> EXERCISE OBJECTIVE: All of the data below should be written out again exactly.

↓↓↓

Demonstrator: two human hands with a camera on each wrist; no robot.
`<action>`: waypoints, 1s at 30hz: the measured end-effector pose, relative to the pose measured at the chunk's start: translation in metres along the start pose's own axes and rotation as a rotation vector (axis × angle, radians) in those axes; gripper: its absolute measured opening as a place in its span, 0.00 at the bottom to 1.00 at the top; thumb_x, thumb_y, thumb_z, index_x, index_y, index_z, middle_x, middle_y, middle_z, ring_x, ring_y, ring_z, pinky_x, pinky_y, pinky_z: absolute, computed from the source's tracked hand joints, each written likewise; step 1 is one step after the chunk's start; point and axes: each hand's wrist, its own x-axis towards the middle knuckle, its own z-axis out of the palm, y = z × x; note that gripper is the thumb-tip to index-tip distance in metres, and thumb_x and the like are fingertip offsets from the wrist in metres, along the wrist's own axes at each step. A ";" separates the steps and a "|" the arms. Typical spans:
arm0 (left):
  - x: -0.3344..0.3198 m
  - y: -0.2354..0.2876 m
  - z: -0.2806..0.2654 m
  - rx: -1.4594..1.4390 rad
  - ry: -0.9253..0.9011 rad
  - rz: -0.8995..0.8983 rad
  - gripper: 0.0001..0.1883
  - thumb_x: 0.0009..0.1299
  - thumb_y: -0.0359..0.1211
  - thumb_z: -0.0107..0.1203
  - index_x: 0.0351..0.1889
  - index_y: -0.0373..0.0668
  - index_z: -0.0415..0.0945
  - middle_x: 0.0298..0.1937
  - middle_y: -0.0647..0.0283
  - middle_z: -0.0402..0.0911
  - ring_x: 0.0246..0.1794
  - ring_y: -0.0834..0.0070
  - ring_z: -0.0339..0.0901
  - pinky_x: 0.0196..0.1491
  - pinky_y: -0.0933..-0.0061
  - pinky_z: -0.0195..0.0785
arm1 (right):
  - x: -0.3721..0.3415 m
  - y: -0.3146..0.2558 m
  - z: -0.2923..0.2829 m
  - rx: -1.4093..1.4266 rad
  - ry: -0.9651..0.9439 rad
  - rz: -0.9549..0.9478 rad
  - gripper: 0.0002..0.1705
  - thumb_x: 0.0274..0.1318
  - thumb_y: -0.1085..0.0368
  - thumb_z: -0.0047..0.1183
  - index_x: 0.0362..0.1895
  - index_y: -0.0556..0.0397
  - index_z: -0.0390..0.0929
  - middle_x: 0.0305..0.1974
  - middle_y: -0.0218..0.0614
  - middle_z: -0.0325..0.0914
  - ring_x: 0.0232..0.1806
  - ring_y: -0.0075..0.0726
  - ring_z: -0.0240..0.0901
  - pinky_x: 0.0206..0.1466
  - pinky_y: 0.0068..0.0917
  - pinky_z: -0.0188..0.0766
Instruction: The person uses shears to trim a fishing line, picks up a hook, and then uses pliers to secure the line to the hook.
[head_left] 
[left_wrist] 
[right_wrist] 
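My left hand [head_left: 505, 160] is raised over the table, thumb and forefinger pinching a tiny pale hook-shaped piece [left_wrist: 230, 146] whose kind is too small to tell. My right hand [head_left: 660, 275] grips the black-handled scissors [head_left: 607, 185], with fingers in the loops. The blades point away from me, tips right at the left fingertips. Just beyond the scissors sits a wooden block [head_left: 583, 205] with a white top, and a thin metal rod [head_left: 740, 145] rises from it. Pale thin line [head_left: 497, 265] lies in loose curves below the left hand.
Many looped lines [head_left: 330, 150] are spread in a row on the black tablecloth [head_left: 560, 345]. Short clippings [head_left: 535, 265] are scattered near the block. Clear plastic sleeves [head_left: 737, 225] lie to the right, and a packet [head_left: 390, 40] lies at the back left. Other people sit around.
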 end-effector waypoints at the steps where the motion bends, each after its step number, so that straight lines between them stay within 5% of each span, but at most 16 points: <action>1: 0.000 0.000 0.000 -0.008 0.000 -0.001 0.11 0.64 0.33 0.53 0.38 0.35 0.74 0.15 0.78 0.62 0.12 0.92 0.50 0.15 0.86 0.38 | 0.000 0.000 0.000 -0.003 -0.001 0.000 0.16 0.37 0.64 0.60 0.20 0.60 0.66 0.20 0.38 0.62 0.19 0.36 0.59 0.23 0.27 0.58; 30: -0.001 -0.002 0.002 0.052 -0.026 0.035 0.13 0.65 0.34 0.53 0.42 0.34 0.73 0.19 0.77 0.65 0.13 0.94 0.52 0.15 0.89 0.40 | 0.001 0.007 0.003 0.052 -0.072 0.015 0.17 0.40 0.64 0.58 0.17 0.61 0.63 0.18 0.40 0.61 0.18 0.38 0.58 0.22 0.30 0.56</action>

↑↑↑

> TASK RESULT:
Demonstrator: two human hands with a camera on each wrist; no robot.
`<action>`: waypoints, 1s at 30hz: the measured end-effector pose, relative to the pose measured at the chunk's start: translation in metres along the start pose's own axes and rotation as a rotation vector (axis × angle, radians) in those axes; gripper: its absolute measured opening as a place in its span, 0.00 at the bottom to 1.00 at the top; thumb_x, thumb_y, thumb_z, index_x, index_y, index_z, middle_x, middle_y, middle_z, ring_x, ring_y, ring_z, pinky_x, pinky_y, pinky_z: absolute, computed from the source's tracked hand joints, each written likewise; step 1 is one step after the chunk's start; point and axes: each hand's wrist, its own x-axis towards the middle knuckle, its own z-axis out of the palm, y = z × x; note that gripper is the thumb-tip to index-tip distance in metres, and thumb_x and the like are fingertip offsets from the wrist in metres, along the wrist's own axes at each step. A ";" separates the steps and a "|" the arms. Typical spans:
arm0 (left):
  - x: -0.3344..0.3198 m
  - y: -0.2354..0.2876 m
  - z: -0.2806..0.2654 m
  - rx: -1.4594..1.4390 rad
  - ry: -0.9253..0.9011 rad
  - rz: -0.8995..0.8983 rad
  - gripper: 0.0001..0.1883
  - thumb_x: 0.0009..0.1299
  - thumb_y: -0.0359..0.1211
  - thumb_z: -0.0107..0.1203
  - index_x: 0.0351..0.1889
  - index_y: -0.0373..0.0668
  - index_z: -0.0415..0.0945
  - middle_x: 0.0298..0.1937
  - middle_y: -0.0647..0.0283
  - middle_z: -0.0402..0.0911
  - ring_x: 0.0246..0.1794
  - ring_y: -0.0834..0.0070
  - ring_z: -0.0339..0.0901
  - pinky_x: 0.0196..0.1491
  - pinky_y: -0.0933..-0.0061
  - pinky_z: -0.0195..0.0785
arm1 (right):
  - x: -0.3721..0.3415 m
  - y: -0.3146..0.2558 m
  - z: -0.2923..0.2829 m
  - rx: -1.4093..1.4266 rad
  - ry: -0.9651..0.9439 rad
  - rz: -0.9549..0.9478 rad
  - gripper: 0.0002..0.1705
  - thumb_x: 0.0274..0.1318
  - thumb_y: -0.1085..0.0368
  - thumb_z: -0.0047..0.1183
  - index_x: 0.0362..0.1895
  - index_y: -0.0556..0.0397
  - index_z: -0.0390..0.0929
  - middle_x: 0.0305..0.1974
  - middle_y: -0.0218..0.0614
  - middle_z: -0.0325..0.0914
  - ring_x: 0.0232..0.1806
  - ring_y: -0.0075..0.0726
  - ring_z: -0.0240..0.0901
  - pinky_x: 0.0206..0.1466
  - pinky_y: 0.0068..0.0917
  - pinky_z: -0.0188..0.0766
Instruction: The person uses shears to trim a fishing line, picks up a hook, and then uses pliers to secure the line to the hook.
[head_left] 
[left_wrist] 
[right_wrist] 
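My left hand [head_left: 505, 160] is raised over the table, thumb and forefinger pinching a tiny pale hook-shaped piece [left_wrist: 230, 146] whose kind is too small to tell. My right hand [head_left: 660, 275] grips the black-handled scissors [head_left: 607, 185], with fingers in the loops. The blades point away from me, tips right at the left fingertips. Just beyond the scissors sits a wooden block [head_left: 583, 205] with a white top, and a thin metal rod [head_left: 740, 145] rises from it. Pale thin line [head_left: 497, 265] lies in loose curves below the left hand.
Many looped lines [head_left: 330, 150] are spread in a row on the black tablecloth [head_left: 560, 345]. Short clippings [head_left: 535, 265] are scattered near the block. Clear plastic sleeves [head_left: 737, 225] lie to the right, and a packet [head_left: 390, 40] lies at the back left. Other people sit around.
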 end-effector waypoints at the steps where the motion bends, each after its step number, so that straight lines between them stay within 5% of each span, but at most 16 points: <action>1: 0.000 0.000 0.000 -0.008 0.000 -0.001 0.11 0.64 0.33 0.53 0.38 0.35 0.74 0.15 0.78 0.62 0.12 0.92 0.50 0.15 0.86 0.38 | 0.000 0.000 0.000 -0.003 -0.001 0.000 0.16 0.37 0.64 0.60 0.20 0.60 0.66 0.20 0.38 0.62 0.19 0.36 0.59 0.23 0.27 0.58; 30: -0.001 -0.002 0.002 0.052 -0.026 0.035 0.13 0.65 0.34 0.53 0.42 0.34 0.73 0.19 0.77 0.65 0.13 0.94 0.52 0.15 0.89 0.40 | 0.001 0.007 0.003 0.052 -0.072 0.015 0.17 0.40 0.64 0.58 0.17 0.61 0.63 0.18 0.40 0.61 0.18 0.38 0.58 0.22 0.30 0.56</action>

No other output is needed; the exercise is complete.